> Work to be completed: Every line that holds the word "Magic" needs to be copied from the data below.

> Extracted data entries:
########
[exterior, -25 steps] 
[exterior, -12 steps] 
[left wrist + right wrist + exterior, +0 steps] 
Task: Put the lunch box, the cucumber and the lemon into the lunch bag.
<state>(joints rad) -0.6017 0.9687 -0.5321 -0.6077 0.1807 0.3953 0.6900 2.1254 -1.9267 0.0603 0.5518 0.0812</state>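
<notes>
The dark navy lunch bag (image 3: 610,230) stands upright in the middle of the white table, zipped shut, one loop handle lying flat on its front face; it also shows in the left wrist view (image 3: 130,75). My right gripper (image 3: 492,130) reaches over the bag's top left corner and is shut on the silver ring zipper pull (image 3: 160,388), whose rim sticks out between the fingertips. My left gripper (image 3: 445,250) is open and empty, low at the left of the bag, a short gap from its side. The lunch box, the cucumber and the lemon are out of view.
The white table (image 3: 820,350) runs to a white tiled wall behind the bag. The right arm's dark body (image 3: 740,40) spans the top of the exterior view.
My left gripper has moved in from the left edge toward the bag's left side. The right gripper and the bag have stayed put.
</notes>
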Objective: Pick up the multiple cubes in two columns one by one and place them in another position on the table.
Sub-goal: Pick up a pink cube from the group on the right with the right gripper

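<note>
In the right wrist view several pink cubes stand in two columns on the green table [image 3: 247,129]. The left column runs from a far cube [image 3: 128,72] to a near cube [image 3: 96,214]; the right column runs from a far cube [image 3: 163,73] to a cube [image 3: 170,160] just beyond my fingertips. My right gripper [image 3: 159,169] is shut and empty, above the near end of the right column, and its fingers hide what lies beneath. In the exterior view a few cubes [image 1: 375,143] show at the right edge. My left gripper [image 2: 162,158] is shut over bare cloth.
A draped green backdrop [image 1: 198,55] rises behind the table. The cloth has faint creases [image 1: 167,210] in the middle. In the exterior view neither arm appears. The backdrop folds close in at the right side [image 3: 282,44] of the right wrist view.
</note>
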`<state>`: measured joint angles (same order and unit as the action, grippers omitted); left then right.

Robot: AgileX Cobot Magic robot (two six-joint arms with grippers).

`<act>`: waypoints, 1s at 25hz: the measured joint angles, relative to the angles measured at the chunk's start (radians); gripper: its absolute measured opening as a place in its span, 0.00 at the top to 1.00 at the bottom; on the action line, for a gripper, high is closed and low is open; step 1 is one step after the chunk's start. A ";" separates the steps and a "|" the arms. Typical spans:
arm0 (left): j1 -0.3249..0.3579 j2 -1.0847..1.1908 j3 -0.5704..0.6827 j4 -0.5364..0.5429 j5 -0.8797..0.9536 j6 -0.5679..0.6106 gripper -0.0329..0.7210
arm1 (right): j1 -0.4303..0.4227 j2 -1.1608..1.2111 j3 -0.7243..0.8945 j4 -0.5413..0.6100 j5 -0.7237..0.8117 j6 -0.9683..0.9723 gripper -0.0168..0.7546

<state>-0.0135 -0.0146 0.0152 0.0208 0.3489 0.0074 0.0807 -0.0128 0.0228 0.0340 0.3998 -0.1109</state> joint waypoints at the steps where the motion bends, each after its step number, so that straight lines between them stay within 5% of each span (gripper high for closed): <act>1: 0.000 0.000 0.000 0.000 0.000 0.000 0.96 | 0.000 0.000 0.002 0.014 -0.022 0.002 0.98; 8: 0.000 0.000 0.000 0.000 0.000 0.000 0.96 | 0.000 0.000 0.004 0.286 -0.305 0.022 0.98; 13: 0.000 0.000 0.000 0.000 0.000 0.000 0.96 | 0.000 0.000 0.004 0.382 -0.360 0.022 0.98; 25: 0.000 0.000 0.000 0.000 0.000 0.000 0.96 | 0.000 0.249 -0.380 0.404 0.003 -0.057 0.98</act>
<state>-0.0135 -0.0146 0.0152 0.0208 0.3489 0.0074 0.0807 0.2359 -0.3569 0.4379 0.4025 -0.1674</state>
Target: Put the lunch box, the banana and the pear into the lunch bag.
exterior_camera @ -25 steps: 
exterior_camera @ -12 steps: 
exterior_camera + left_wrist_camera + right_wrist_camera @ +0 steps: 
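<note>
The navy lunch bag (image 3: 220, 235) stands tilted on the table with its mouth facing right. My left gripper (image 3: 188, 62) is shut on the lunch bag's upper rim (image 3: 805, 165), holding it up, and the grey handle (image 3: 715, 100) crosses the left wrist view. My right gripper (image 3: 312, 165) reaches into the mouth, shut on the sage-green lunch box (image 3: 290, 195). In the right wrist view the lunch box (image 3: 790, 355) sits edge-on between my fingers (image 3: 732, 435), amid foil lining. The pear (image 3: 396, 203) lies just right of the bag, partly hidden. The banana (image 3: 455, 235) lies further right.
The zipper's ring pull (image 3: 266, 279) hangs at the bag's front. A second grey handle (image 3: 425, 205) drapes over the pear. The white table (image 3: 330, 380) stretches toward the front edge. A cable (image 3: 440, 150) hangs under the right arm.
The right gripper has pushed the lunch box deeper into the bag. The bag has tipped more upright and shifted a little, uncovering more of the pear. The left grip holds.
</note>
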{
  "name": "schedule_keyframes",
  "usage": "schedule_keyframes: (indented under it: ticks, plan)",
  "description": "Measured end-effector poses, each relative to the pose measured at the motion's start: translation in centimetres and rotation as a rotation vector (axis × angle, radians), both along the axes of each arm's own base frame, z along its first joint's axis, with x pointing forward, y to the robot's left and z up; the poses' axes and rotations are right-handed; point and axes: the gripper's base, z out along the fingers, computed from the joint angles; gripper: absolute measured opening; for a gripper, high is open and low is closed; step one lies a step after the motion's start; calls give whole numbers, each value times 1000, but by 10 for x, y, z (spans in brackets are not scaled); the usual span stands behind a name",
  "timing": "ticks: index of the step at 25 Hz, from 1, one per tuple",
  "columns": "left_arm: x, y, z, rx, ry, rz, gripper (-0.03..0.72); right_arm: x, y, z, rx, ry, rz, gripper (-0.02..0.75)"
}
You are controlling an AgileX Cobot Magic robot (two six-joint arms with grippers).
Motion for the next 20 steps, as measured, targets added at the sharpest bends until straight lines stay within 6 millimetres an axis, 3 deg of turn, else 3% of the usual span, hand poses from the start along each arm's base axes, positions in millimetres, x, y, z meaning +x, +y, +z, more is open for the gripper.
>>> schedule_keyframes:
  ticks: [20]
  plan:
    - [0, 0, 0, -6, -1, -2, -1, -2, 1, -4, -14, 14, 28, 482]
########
> Problem solution:
Robot: AgileX Cobot Magic robot (two six-joint arms with grippers).
You are controlling an AgileX Cobot Magic robot (two six-joint arms with grippers).

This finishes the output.